Orienting

Today I had my first day of work preparation. No contact with kids yet, just getting a lay of the land. I was not supposed to show up to the school until noon, so I went to the biggest cathedral in the city and sorta just walked around for a while. There’s an ancient Roman amphitheater right next to it, so I walked around that, too.

(I found another cathedral nearby, but it was a piddly little thing. The stained glass wasn’t even floor to ceiling. And no mosaics of the blessed assumption!)

I made it to work on time, thanks to my new handy-dandy metro pass. I walked right in and was stopped by a lady at a desk, who I was later told was not the secretary. Then who was that? Also, apparently, she was definitely not supposed to let me right in, so maybe she doesn’t even work there. Who knows.

I met my reference professor again, who I met for the first time last week when she cooked dinner for me. She is a short, spirited blonde woman with a distinct British accent from having learned her English there. I met the real secretary, who stressed me out severely with all the papers she kept handing me. There are six English teachers and about twenty language teachers total at this school – apparently the student body is upper middle class or higher. Quite different from my pedagogical training.

French academics, much like French bureaucracy, does not want much to do with technology. I was toured around the state-of-the-art computer lab – no, sorry, the two computer labs, one for teachers and one for students. I watched several educators peck with the tips of their fingers at the keyboards while my “prof ref” pulled up my schedule. It turns out that French high schoolers have schedules similar to American college students. Not daily, rote routines, but weekly alternates and AB type setups.

I asked if the students have their own computers, and my prof ref said that if they do, they aren’t allowed to have them out in class unless they have special needs. When I explained that every child in Tennessee is given their own laptop around age seven, she went pale and muttered something about the damage of too much screen time. Can’t say I disagree.

I also had an orientation with my program, so I got to meet many other language assistants. We sat together in a small auditorium and listened to an older gentleman warn us repeatedly and emphatically to 1. not form romantic relationships with students and 2. not smoke in the schools. You know what? I feel like I could have figured those both out on my own, but hey, this is France. The president, Emmanuel Macron, met his wife while she was his high school teacher.

About half of us don’t have housing yet, and most of us don’t have bank accounts. Those without housing are living in hostels or Airbnbs. A couple folks are sleeping on their prof ref’s couches. So while this older gentlemen was explaining social standards that are literal federal law for the rest of us, we’re sitting there thinking, when does he bring up housing?

He finishes and dismisses us forty-five minutes into our scheduled three hours. We resist as a group and politely request information on how to house ourselves, get paid, get bank accounts, get enrolled in social security, etc. The older gentlemen and the small coterie of teachers with him looked confused and perturbed. This is roughly how it went, in script form.

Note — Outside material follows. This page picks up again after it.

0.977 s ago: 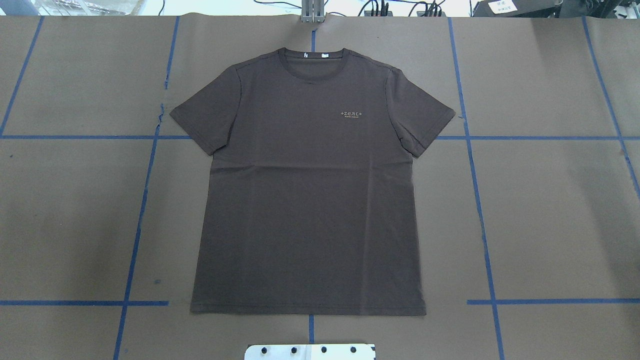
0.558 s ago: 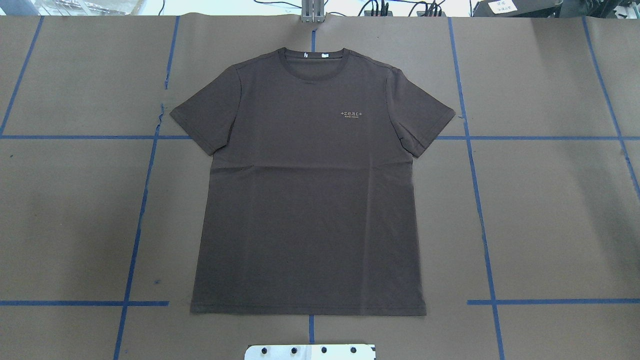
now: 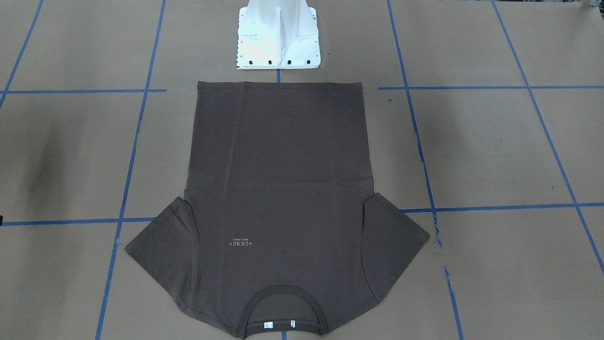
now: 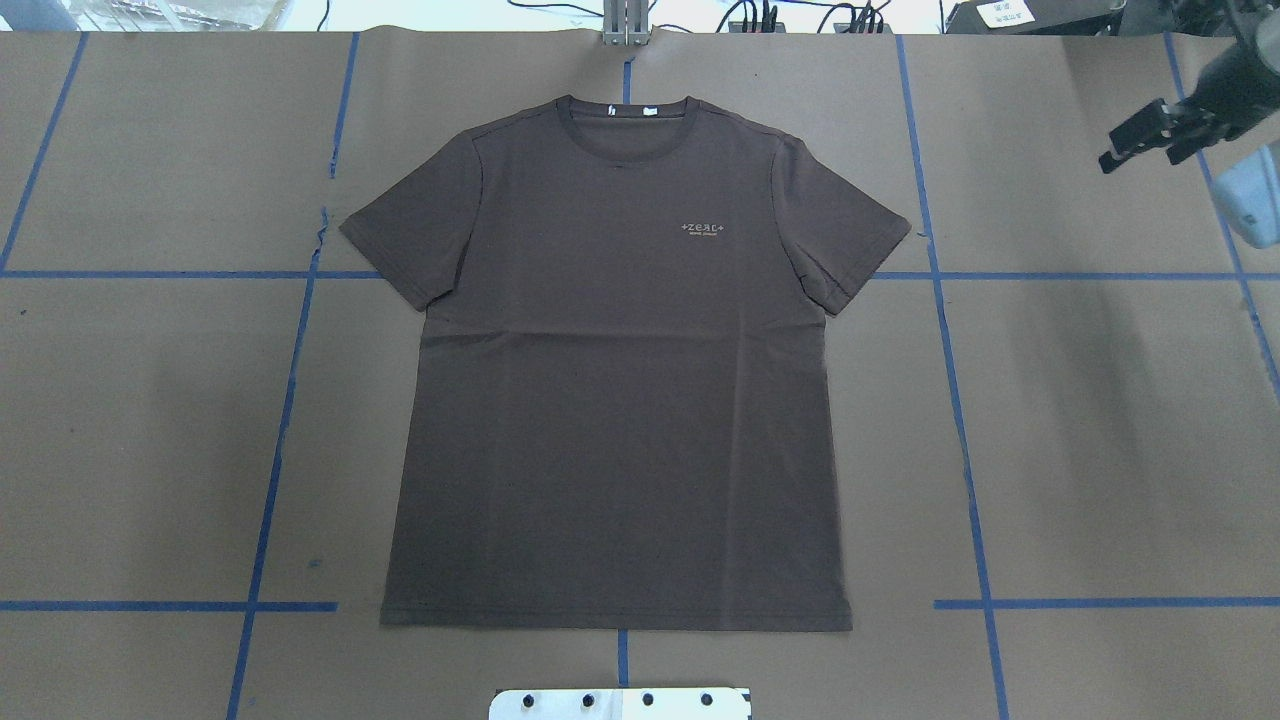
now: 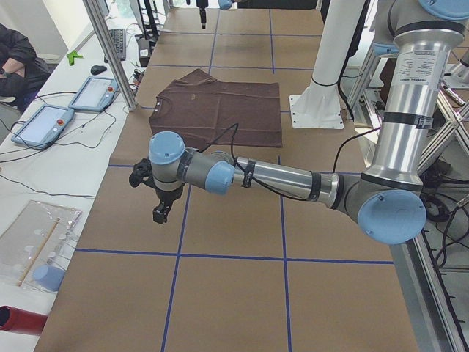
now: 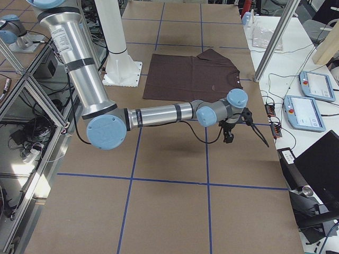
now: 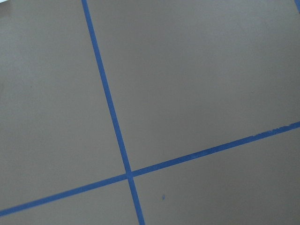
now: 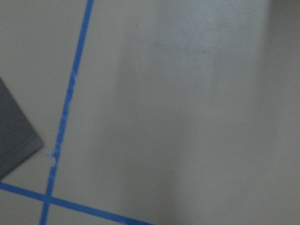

PEOPLE IN CHARGE: What do you mean, you don’t have these things? You should have these things by now.

WE THE LANGUAGE ASSISTANTS: Some of us have only been here a handful of days. And there is no housing available whatsoever.

PiC: Have you looked on the Internet? You should look on the Internet, or ask friends.

WtLA: We have been looking everywhere constantly since we each arrived. Our only friends here are each other.

PiC: You really should have taken care of these things by now.

WtLA: [as several get up and leave out of frustration] You were the ones who told us to not begin these processes until we arrived. We are here now, and we can’t get bank accounts or social security or even paid until we have housing, and nobody has been able to help us.

A YOUNG MAN IN THE BACK: I’ve been living in the guest room of a woman who doesn’t let me cook food.

GIRL NEAR THE WINDOW: The only apartment viewing I was able to line up is for a mattress in a hallway with a curtain around it.

PiC: Okay, we are going to go around one by one and you are going to tell us your specific problems.

And so, that was the next two and a half hours. I sat next to a person who did this same program last year, and said that they had the exact same response then: shock, inadequate methods of aid, and finally a conclusion to let us work it out on our own. Later while speaking to my prof ref I found out that there is a crisis in Lyon of university students dropping out and moving home because they can’t find housing in the city.

I am relieved, thrilled, soothed, and downright jazzed that I disobeyed orders and rented my apartment before getting here. Looks like I might be hosting some friends on my couch here soon.